---------- GIVEN INFORMATION ----------

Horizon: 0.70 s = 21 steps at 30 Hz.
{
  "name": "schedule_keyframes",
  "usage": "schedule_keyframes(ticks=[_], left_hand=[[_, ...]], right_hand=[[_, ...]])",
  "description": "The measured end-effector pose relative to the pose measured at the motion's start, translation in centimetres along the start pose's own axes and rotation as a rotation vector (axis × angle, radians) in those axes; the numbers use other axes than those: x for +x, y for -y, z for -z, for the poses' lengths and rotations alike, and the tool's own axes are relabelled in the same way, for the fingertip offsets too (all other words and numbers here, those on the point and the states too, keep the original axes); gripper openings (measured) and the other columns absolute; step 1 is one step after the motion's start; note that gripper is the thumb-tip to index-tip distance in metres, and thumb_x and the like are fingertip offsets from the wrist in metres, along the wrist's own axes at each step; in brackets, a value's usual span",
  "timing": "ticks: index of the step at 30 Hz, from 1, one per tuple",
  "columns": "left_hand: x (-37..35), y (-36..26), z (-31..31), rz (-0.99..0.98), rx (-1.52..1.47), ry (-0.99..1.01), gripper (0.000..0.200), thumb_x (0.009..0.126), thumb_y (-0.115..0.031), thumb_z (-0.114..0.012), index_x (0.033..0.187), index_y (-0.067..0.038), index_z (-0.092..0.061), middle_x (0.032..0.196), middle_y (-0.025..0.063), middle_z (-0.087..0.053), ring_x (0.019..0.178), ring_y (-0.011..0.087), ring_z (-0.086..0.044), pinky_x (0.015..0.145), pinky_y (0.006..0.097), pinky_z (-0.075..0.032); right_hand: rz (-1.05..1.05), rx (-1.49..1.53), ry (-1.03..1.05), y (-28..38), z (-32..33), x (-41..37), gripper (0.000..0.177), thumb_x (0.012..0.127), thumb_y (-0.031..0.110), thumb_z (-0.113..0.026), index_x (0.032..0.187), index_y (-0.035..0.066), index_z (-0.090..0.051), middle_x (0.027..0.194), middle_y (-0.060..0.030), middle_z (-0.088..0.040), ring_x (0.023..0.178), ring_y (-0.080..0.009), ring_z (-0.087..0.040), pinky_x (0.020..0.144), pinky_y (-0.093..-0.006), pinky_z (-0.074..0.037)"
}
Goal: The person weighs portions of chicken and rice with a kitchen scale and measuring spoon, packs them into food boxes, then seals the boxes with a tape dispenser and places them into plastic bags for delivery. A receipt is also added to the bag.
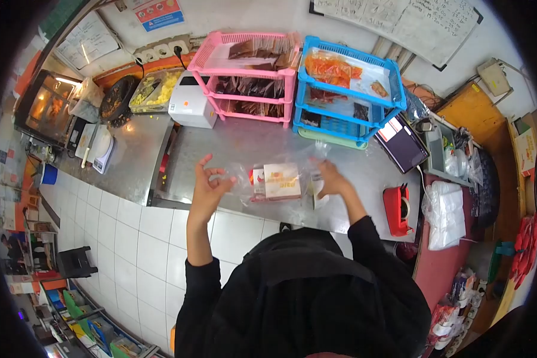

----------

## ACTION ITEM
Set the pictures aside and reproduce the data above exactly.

## RESPONSE TO THE EXERCISE
Horizon: 0.70 s = 21 steps at 30 Hz.
{
  "name": "schedule_keyframes",
  "usage": "schedule_keyframes(ticks=[_], left_hand=[[_, ...]], right_hand=[[_, ...]])",
  "description": "The measured end-effector pose relative to the pose measured at the motion's start, translation in centimetres along the start pose's own axes and rotation as a rotation vector (axis × angle, radians) in those axes; the numbers use other axes than those: x for +x, y for -y, z for -z, for the poses' lengths and rotations alike, and the tool's own axes are relabelled in the same way, for the fingertip offsets too (all other words and numbers here, those on the point and the states too, keep the original axes); gripper openings (measured) and the other columns absolute; step 1 is one step after the motion's start; note that gripper is the thumb-tip to index-tip distance in metres, and thumb_x and the like are fingertip offsets from the wrist in metres, along the wrist's own axes at each step; in brackets, a value's usual span",
  "timing": "ticks: index of the step at 30 Hz, from 1, one per tuple",
  "columns": "left_hand: x (-37..35), y (-36..26), z (-31..31), rz (-0.99..0.98), rx (-1.52..1.47), ry (-0.99..1.01), gripper (0.000..0.200), thumb_x (0.009..0.126), thumb_y (-0.115..0.031), thumb_z (-0.114..0.012), index_x (0.033..0.187), index_y (-0.067..0.038), index_z (-0.092..0.061), middle_x (0.032..0.196), middle_y (-0.025..0.063), middle_z (-0.087..0.053), ring_x (0.019..0.178), ring_y (-0.011..0.087), ring_z (-0.086..0.044), pinky_x (0.015..0.145), pinky_y (0.006..0.097), pinky_z (-0.075..0.032); right_hand: rz (-1.05..1.05), rx (-1.49..1.53), ry (-1.03..1.05), y (-28..38), z (-32..33), x (-41..37), gripper (0.000..0.177), thumb_x (0.012..0.127), thumb_y (-0.031..0.110), thumb_z (-0.113..0.026), index_x (0.032..0.187), index_y (-0.035..0.066), index_z (-0.090..0.051), middle_x (0.027..0.194), middle_y (-0.060..0.030), middle_z (-0.088..0.040), ring_x (0.023..0.178), ring_y (-0.080..0.009), ring_z (-0.087..0.040), pinky_x (0.020..0.144), pinky_y (-0.093..-0.006), pinky_z (-0.074..0.037)"
}
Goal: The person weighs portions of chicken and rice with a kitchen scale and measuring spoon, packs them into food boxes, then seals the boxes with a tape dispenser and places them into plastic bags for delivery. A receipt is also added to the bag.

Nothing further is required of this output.